* **PROBLEM**:
Take the records below and retype them line by line, from the first line through the one containing "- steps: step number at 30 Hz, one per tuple"; stop there.

* **Stored items from a collection**:
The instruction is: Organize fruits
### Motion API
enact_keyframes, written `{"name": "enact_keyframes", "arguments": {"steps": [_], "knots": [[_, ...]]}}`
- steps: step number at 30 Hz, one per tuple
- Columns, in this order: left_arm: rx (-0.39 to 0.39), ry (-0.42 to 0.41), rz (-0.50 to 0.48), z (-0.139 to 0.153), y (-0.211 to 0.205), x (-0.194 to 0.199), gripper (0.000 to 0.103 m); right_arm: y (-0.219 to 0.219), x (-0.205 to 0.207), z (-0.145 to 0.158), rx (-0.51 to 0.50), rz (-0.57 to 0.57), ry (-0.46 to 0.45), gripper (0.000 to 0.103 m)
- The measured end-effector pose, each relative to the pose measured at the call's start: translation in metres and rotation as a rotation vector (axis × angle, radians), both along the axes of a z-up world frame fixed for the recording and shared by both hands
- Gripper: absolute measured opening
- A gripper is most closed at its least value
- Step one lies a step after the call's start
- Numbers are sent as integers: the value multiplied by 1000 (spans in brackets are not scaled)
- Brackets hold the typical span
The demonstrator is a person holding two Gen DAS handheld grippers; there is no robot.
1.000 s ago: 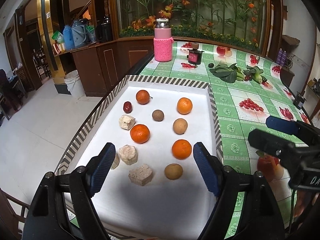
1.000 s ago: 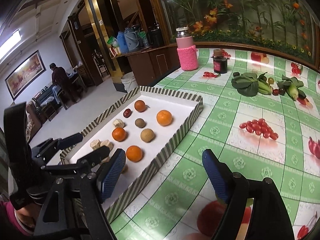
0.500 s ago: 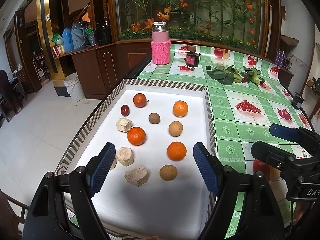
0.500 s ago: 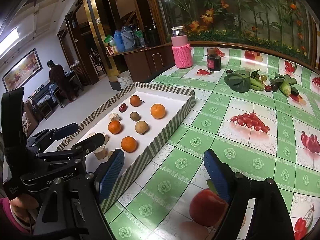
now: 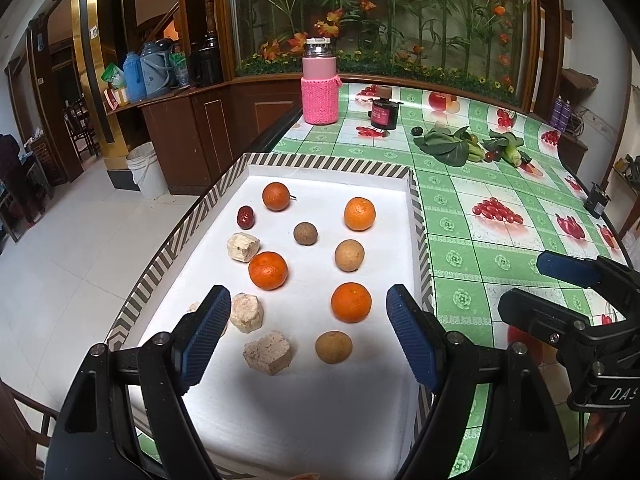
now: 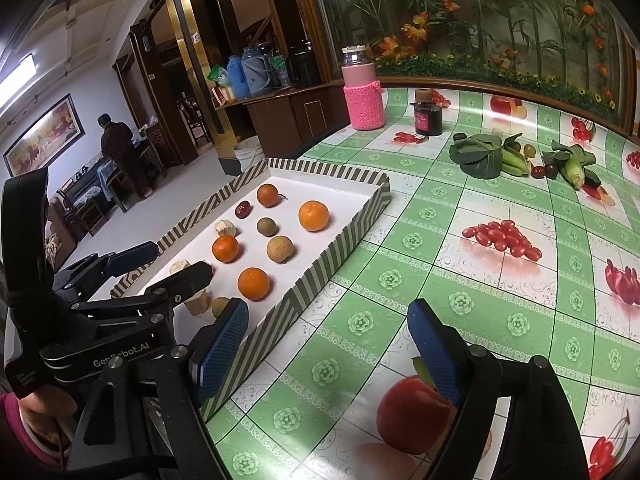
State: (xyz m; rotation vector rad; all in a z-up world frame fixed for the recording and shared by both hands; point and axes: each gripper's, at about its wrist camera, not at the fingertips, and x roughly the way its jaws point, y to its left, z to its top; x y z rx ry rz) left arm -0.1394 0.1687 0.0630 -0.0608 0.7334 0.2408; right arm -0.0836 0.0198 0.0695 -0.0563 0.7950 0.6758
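A white tray [image 5: 420, 216] with a striped rim holds several oranges, such as one [image 5: 351, 302] near the front and one [image 5: 268, 270] at the middle, several brown round fruits [image 5: 333, 346], a red date [image 5: 245, 217] and several pale beige chunks [image 5: 267, 352]. My left gripper [image 5: 308, 338] is open and empty above the tray's near end. My right gripper [image 6: 328, 344] is open and empty over the green tablecloth, right of the tray [image 6: 352, 236]. The left gripper [image 6: 160, 264] also shows in the right wrist view.
A pink-sleeved bottle [image 5: 320, 84], a dark jar [image 5: 384, 110] and leafy vegetables [image 5: 448, 146] stand at the table's far side. The table's left edge drops to a tiled floor with a white bucket [image 5: 146, 168]. A person [image 6: 118, 152] stands far off.
Both grippers have pulled back and risen a little, so the tray and fruits look slightly farther. Both stay open and empty.
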Motion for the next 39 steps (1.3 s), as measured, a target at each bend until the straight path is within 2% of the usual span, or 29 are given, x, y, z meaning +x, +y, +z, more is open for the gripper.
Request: {"name": "enact_keyframes", "arguments": {"steps": [39], "knots": [[-14, 21, 16, -10, 5, 5, 80, 11, 5, -12, -22, 22, 34, 83]]}}
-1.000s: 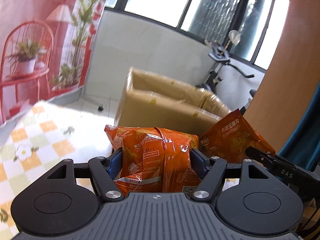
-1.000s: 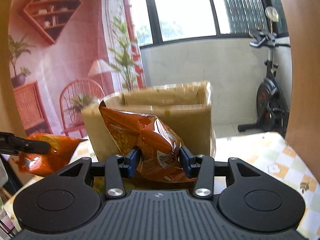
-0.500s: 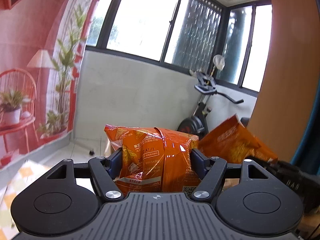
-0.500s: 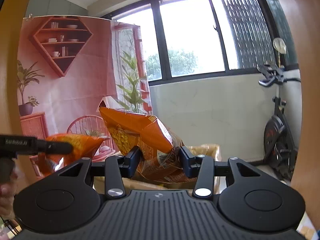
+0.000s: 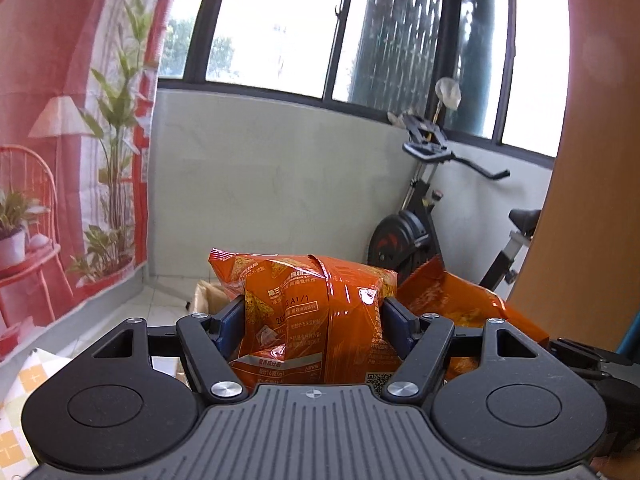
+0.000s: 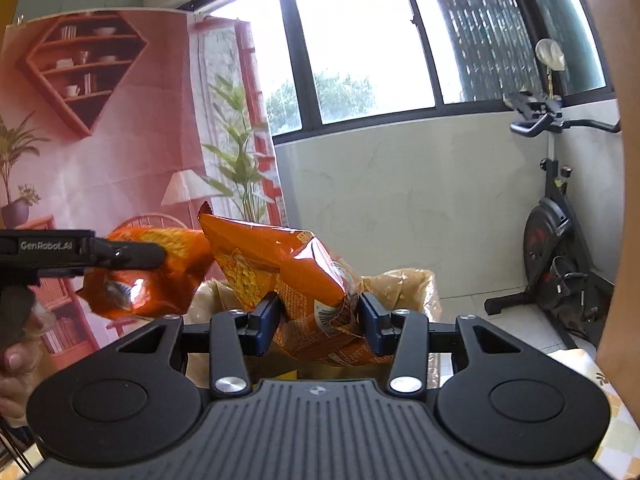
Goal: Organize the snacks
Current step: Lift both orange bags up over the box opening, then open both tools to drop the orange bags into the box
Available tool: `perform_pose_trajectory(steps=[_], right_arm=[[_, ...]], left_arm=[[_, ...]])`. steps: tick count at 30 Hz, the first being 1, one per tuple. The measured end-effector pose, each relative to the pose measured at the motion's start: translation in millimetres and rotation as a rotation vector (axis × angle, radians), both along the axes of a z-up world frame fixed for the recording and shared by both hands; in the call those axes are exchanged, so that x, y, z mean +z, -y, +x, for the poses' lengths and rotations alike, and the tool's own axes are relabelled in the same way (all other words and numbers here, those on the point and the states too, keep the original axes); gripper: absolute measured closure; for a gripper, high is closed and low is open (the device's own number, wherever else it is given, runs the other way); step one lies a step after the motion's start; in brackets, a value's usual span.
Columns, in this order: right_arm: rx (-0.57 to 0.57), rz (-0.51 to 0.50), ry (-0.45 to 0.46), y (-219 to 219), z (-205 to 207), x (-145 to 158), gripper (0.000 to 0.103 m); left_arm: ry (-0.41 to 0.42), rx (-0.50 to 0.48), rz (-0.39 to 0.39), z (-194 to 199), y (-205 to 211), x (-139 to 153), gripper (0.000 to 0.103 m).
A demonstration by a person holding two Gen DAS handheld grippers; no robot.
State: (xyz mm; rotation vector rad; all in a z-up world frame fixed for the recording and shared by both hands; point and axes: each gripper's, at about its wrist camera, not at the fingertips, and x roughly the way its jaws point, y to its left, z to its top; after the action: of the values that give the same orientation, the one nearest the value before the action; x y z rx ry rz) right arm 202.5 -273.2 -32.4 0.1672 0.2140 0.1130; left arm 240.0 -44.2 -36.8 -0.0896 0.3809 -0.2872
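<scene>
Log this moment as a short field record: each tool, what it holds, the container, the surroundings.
left tool: shut on left snack bag, orange, gripped at its sides
right tool: shut on right snack bag, orange, tilted
bag positions: both held up in the air, side by side
container: cardboard box, open top, beyond and below the right snack bag
surroundings: exercise bike by the wall; printed backdrop on the left

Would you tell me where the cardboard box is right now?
In the right wrist view the box sits low at centre, just behind the right gripper and its orange bag, left of the exercise bike.
</scene>
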Motion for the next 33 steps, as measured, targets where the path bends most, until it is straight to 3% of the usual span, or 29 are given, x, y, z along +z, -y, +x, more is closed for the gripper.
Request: perform_pose_trajectory(steps=[7,11,15,33], right_arm=[[-0.012,0.012,-0.072,5.1,26.5,-18.3,0.056],[-0.012,0.002,-0.115,4.4,35.3,-24.4,0.052],[-0.038,-0.02,-0.119,2.3,32.6,-27.8,0.036],[-0.039,-0.023,-0.077,-20.0,-36.5,-8.6,0.036]], left_arm=[[-0.073,0.028,0.026,20.4,-0.9,-17.5,0.027],[-0.108,0.061,-0.002,24.9,-10.9,-21.7,0.024],[-0.126,0.066,-0.027,24.4,-16.4,-17.2,0.023],[-0.075,0.083,-0.027,-45.8,-29.0,14.9,0.021]])
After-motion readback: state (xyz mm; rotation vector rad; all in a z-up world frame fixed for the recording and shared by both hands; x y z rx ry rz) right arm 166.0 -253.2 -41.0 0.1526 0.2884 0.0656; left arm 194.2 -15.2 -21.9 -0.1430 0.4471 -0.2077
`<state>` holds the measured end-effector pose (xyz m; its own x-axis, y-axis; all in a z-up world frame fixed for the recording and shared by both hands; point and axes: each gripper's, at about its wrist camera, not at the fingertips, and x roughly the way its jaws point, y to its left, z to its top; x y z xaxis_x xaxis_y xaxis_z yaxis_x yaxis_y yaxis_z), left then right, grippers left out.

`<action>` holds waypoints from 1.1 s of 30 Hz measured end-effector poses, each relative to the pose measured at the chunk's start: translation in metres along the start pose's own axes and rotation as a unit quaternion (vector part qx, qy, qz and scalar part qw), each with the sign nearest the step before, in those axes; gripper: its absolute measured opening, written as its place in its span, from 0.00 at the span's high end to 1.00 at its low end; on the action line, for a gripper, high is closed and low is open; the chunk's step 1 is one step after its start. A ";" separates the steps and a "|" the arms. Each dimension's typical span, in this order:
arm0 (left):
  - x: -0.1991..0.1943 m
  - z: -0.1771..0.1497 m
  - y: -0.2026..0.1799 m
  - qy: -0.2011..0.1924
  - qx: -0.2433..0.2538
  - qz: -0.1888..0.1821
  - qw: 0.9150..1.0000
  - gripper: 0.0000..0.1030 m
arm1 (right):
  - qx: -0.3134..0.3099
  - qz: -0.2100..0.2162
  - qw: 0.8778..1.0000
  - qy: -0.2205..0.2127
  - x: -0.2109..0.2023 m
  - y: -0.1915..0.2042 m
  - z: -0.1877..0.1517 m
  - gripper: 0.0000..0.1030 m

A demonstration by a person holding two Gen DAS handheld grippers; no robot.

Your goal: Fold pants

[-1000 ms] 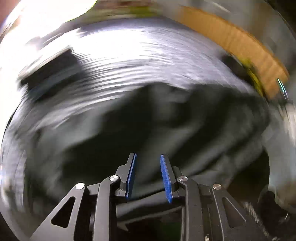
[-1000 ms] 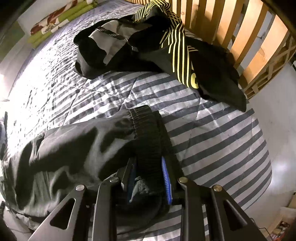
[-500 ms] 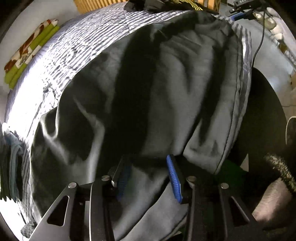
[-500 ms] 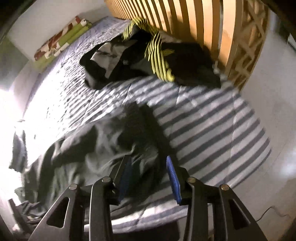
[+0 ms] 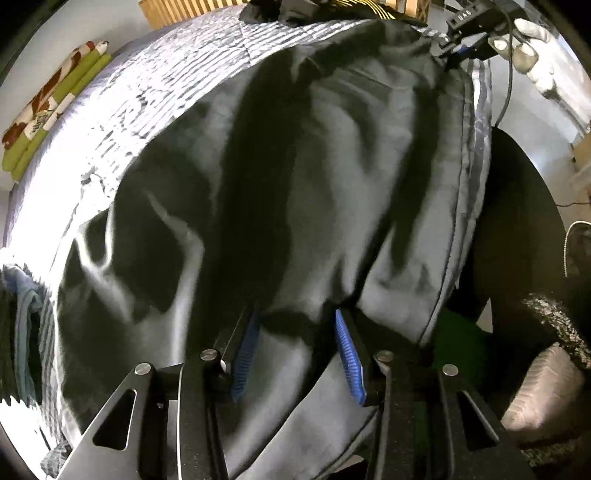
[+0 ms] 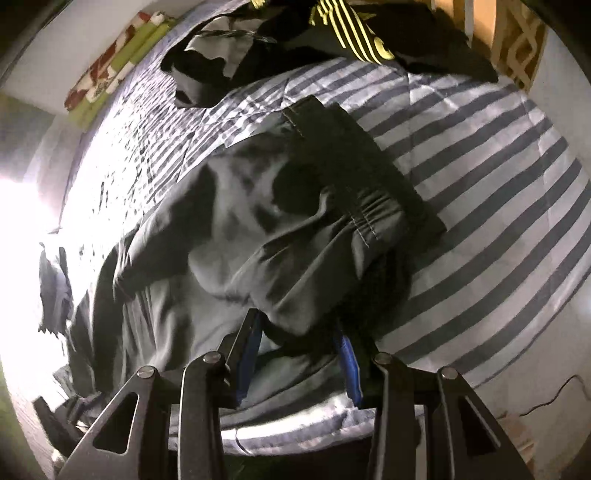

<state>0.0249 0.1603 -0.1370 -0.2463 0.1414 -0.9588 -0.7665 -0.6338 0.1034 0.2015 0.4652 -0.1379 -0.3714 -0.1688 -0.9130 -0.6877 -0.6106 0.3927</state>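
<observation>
Dark grey, slightly shiny fabric fills both wrist views: the pants (image 5: 295, 206) lie spread and rumpled across the striped bedspread (image 6: 480, 177), which serves here as the landmark. On that bedspread the pants run along its near edge, with the gathered elastic waistband (image 6: 373, 225) toward the end closest to the wooden slatted frame (image 6: 517, 55). The left gripper (image 5: 295, 350) points low and almost level over the bedspread's edge, its blue-padded fingers (image 5: 349, 362) standing well apart with a fold of the pants' hem end lying between them; the cloth sits in the gap but the pads do not pinch it. The right gripper (image 6: 301, 354) reaches in from the bedspread's near side, tilted down toward the waistband end, and its blue pads (image 6: 349, 369) likewise stand spread with bunched fabric draped over and between them, so no firm grip shows. In the left wrist view the right gripper's body (image 5: 469, 26) appears at the far end of the pants, near the bedspread's corner. A heap of black clothing with yellow stripes (image 6: 351, 33) rests at the far side of the bedspread against the frame, well apart from the pants, and a rolled green and red patterned cloth (image 5: 48, 110) lies along its far edge by the wall.
</observation>
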 end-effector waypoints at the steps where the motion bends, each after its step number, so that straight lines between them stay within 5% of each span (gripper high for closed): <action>1: 0.001 0.000 -0.002 0.000 0.004 -0.005 1.000 0.68 | 0.008 0.008 1.000 0.000 0.002 -0.002 0.001 0.65; 2: 0.001 -0.001 -0.004 0.001 0.006 -0.011 1.000 0.87 | 0.017 0.015 1.000 0.000 0.003 -0.004 0.004 0.65; 3: 0.002 0.002 -0.002 0.002 0.004 -0.016 1.000 0.92 | 0.022 0.018 1.000 -0.001 0.003 -0.005 0.006 0.72; 5: -0.004 0.000 -0.001 -0.008 0.000 -0.022 1.000 0.97 | 0.025 0.013 1.000 -0.011 -0.001 -0.003 0.009 0.89; 10: -0.011 -0.004 0.005 -0.009 -0.013 -0.037 0.999 0.96 | 0.003 0.000 1.000 -0.030 -0.014 0.007 0.012 0.95; 11: -0.009 -0.005 0.003 -0.002 -0.013 -0.039 0.999 0.85 | 0.000 -0.001 1.000 -0.030 -0.015 0.007 0.013 0.95; 12: -0.008 -0.005 0.002 0.001 -0.013 -0.041 0.999 0.65 | -0.002 -0.001 1.000 -0.031 -0.015 0.008 0.013 0.95; 15: -0.004 -0.005 0.001 -0.010 -0.008 -0.028 1.000 0.54 | 0.004 -0.002 1.000 -0.029 -0.014 0.004 0.011 0.92; 16: -0.002 -0.005 0.000 -0.006 -0.007 -0.030 1.000 0.55 | 0.010 -0.001 1.000 -0.024 -0.012 0.000 0.012 0.90; 18: 0.002 -0.004 -0.003 -0.005 0.000 -0.033 0.999 0.82 | 0.017 -0.001 1.000 -0.015 -0.007 -0.004 0.012 0.86; 21: 0.003 -0.002 -0.002 0.000 -0.006 -0.036 0.999 0.99 | 0.019 0.005 1.000 -0.011 0.000 -0.006 0.013 0.87; 24: -0.010 -0.001 0.005 -0.013 -0.023 -0.051 0.998 0.99 | 0.018 0.004 1.000 -0.025 -0.008 -0.002 0.017 0.97; 28: -0.035 0.000 0.015 -0.045 -0.040 -0.038 0.997 0.99 | -0.002 0.003 0.999 -0.051 -0.032 0.009 0.022 0.99; 33: -0.058 -0.004 0.007 -0.061 -0.031 -0.068 0.995 0.99 | -0.020 0.002 0.997 -0.072 -0.055 0.014 0.018 0.99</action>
<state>0.0360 0.1447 -0.0813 -0.2161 0.3174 -0.9233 -0.7600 -0.6484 -0.0450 0.2011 0.4792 -0.0799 -0.4613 -0.0606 -0.8852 -0.6614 -0.6414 0.3886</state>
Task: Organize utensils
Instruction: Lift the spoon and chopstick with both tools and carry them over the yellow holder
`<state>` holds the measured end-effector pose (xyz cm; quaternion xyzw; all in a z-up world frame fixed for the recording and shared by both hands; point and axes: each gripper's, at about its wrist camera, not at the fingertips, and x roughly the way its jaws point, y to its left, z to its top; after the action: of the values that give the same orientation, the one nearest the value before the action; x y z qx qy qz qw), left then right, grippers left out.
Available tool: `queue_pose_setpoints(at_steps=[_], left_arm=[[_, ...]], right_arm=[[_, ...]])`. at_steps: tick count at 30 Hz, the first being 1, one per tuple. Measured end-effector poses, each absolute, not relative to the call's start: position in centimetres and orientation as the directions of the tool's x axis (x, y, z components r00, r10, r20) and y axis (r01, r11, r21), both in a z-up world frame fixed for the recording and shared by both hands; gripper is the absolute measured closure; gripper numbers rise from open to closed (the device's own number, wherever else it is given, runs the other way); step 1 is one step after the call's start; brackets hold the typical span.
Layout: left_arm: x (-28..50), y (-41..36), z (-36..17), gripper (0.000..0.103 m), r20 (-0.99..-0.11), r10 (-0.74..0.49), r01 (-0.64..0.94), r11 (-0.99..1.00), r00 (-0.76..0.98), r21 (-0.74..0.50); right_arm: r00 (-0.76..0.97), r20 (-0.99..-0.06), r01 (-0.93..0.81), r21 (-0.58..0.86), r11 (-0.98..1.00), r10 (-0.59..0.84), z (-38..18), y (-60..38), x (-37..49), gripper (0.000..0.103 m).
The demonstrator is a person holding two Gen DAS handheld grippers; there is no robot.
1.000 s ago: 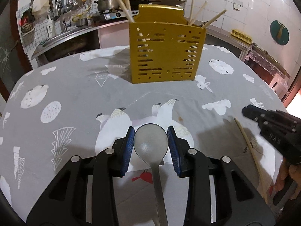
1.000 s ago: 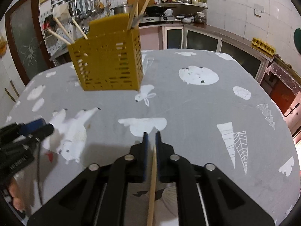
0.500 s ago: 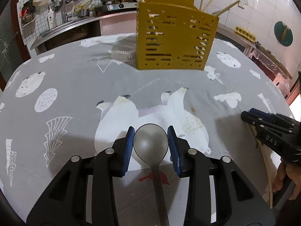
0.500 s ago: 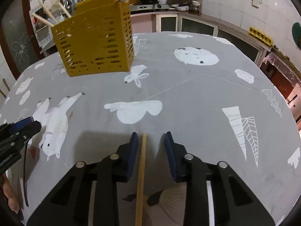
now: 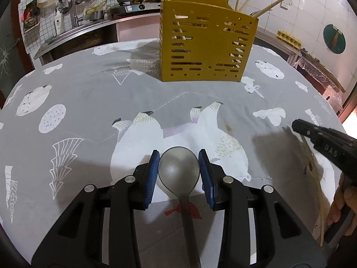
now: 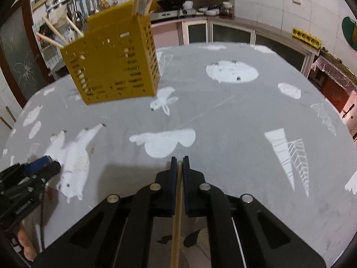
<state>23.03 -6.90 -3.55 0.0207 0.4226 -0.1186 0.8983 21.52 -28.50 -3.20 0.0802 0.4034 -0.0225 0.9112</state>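
Observation:
A yellow slotted utensil holder (image 5: pixel 206 42) stands at the far middle of the table with several wooden chopsticks in it; it also shows in the right wrist view (image 6: pixel 111 67). My left gripper (image 5: pixel 179 167) is shut on the bowl of a grey metal spoon (image 5: pixel 178 169), handle running back under it. My right gripper (image 6: pixel 179 163) is shut on a wooden chopstick (image 6: pixel 177 212), held above the cloth. The right gripper also shows at the right edge of the left wrist view (image 5: pixel 323 143), with the chopstick (image 5: pixel 316 187) hanging under it.
The table wears a grey cloth with white animal prints (image 5: pixel 89 102). A kitchen counter with a stove, pot and hanging tools (image 5: pixel 100 6) runs behind it. Cabinets and a tiled wall (image 6: pixel 245 29) stand at the far right.
My right gripper was open around the chopstick half a second ago and has closed on it and lifted. My left gripper keeps the spoon and has come nearer the holder.

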Motion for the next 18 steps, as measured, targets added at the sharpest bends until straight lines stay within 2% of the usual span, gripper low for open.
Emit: queue_pose_setpoints(at_steps=[10,18], left_arm=[[22.3,-6.1,-0.8,0.068,-0.708,-0.188,0.211,0.976,0.681,-0.056],[22.2,-5.7,0.4,0.068,-0.682,-0.19,0.201,0.977,0.706,-0.065]], right_arm=[[0.783,-0.621,0.072,0.155,0.985,0.04,1.6,-28.1,20.4,0.098],[0.875,-0.483,0.051,0.157,0.986,0.031,6.0,-28.1,18.1,0.098]])
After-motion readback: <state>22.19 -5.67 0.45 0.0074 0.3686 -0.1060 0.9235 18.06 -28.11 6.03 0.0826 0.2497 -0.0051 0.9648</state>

* **SOLUTION BELOW**:
The instruction is: Organize fruits
### Motion API
enact_keyframes, written `{"name": "enact_keyframes", "arguments": {"steps": [_], "knots": [[_, ...]]}}`
- steps: step number at 30 Hz, one per tuple

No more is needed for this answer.